ASMOF
- Headquarters: Glebe, New South Wales
- Location: Australia;
- Members: ▲23,084 (as at 1 April 2026)
- Affiliations: ACTU
- Website: www.asmof.org.au

= Australian Salaried Medical Officers' Federation =

Australian trade union

The Australian Salaried Medical Officers' Federation (ASMOF) is an Australian trade union, affiliated with the Australian Council of Trade Unions, that represents doctors who receive salaries. In Australia doctors operate as self-employed tradespeople, or as salaried employees of clinics, hospitals, or other organisations; ASMOF represents the interests of salaried doctors as employees.
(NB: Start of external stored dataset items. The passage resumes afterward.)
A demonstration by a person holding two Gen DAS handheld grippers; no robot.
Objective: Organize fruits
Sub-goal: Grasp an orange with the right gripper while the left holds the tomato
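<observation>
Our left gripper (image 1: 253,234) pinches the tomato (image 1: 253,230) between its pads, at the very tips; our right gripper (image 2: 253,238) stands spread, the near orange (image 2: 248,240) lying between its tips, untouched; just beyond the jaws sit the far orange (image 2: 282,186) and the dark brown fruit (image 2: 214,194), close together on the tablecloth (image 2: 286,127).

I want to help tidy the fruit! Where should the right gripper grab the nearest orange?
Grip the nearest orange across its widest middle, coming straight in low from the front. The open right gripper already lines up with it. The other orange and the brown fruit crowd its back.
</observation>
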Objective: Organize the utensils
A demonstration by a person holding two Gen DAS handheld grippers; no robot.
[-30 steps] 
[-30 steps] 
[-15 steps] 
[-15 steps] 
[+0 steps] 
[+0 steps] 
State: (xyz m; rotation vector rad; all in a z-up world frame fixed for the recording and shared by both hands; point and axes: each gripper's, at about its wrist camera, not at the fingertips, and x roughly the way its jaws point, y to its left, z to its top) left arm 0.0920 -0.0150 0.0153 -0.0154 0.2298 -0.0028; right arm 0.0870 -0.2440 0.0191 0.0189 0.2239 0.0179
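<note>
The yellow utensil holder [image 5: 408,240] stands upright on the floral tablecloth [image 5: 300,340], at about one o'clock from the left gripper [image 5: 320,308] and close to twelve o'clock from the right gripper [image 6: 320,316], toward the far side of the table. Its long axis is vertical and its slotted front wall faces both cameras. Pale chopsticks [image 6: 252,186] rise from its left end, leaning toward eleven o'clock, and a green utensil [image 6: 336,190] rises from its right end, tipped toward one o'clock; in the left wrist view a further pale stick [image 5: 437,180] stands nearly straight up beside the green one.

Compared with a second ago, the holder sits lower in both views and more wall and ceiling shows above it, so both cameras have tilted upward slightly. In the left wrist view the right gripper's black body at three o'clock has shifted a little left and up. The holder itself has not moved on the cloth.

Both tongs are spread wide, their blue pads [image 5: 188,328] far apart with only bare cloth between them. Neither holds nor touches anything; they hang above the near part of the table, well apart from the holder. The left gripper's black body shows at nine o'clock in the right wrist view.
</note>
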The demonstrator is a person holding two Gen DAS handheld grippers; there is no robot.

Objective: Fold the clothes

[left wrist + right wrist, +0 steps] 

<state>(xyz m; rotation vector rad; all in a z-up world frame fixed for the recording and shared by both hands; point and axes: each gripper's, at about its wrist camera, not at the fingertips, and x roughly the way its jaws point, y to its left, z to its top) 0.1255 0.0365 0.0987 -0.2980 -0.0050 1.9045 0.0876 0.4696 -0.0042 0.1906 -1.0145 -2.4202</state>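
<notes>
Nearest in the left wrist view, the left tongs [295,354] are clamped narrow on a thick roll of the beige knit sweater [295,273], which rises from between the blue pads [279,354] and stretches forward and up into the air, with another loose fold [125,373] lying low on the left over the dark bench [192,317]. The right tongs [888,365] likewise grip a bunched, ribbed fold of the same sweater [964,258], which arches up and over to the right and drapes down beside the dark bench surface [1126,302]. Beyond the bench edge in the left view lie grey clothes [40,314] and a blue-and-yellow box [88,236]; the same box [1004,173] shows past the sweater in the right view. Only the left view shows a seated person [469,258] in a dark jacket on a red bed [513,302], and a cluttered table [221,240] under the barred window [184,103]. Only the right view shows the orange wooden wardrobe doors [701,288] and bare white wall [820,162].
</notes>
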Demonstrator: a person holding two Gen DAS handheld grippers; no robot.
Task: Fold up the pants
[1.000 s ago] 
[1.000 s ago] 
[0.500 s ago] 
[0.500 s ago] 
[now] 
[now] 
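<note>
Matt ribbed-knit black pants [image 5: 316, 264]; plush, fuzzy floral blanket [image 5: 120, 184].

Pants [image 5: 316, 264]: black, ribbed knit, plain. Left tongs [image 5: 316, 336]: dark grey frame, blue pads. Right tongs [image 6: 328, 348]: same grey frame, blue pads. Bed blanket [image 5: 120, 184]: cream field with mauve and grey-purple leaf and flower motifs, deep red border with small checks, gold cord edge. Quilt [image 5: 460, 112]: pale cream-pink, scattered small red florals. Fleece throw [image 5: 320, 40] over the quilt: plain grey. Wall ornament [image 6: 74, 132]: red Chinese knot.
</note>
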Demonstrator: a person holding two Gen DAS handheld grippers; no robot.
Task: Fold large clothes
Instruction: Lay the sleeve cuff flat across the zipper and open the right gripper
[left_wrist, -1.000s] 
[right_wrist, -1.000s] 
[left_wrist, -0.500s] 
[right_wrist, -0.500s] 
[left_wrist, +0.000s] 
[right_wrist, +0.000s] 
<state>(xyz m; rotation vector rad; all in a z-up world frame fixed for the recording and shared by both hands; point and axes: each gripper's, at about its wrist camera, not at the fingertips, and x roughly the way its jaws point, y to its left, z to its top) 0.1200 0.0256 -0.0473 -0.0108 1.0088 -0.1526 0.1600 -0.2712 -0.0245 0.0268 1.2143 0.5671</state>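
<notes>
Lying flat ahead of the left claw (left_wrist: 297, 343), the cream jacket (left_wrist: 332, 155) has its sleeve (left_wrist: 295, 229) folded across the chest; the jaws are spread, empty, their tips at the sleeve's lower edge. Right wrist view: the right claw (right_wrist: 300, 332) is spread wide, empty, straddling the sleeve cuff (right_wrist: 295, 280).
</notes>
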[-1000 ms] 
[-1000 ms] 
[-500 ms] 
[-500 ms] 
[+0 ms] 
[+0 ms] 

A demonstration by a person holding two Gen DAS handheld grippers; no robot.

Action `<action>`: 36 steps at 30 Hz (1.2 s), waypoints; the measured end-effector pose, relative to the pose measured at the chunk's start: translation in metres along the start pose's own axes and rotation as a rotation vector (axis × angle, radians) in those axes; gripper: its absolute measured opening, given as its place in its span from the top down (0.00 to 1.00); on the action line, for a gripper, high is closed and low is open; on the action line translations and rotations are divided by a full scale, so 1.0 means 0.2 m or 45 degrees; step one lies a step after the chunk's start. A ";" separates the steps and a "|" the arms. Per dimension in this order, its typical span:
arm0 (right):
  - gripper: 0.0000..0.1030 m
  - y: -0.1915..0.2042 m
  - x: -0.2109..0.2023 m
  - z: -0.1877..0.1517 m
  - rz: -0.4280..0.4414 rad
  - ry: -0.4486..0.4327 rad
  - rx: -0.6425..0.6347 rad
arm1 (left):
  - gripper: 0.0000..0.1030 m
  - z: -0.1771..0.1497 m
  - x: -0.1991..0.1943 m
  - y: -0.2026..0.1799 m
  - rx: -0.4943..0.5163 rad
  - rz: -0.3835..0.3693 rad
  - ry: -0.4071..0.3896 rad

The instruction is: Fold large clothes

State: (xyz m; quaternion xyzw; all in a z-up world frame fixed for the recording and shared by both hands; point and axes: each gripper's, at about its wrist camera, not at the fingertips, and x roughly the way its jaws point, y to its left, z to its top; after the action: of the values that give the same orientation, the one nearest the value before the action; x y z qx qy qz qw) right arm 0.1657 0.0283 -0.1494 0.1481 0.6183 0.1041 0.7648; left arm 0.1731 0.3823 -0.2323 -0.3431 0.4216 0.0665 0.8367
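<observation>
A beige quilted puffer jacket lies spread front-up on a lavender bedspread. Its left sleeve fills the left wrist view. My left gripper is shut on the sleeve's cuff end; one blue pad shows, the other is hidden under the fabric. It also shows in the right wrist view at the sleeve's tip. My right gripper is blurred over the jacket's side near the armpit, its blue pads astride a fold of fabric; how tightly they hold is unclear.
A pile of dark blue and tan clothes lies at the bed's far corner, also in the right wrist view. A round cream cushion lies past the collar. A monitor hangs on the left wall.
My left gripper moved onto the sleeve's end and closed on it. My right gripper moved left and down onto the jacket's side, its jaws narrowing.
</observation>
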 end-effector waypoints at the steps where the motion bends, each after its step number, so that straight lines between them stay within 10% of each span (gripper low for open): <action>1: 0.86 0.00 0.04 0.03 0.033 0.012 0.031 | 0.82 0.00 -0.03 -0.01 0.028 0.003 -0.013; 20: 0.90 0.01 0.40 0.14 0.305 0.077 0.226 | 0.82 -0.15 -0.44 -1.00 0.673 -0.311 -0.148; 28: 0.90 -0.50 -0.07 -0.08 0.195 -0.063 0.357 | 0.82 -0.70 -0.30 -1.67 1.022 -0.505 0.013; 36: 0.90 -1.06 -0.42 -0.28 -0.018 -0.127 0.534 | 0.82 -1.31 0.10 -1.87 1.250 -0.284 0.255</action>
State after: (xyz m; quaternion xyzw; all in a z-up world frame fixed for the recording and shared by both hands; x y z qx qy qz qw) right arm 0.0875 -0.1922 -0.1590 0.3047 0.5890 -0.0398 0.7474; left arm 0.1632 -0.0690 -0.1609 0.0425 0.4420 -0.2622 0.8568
ASMOF has a federated state-based structure, with state branches playing a major role in its operation; the state-based structure of the union is largely a function of Australian states being primarily responsible for health care regulation and funding. ASMOF represents more than 15,000 doctors across Australia.

== History ==

ASMOF affiliated with the ACTU in 1991. ASMOF was the result of a long federation process operating between different state-based salaried doctors' associations. In the early 1980s these organisations formed the Australian Council of Salaried Medical Officers' Organisations, through which they sought better coordination of the interests of doctors as employees.

== State branches ==

In Tasmania and the Northern Territory, the state/territorial branches of ASMOF are operated subordinate to the relevant state branch of the Australian Medical Association.

The New South Wales state branch, which has been in existence since 1972, was known as the Public Medical Officers' Association prior to 1991.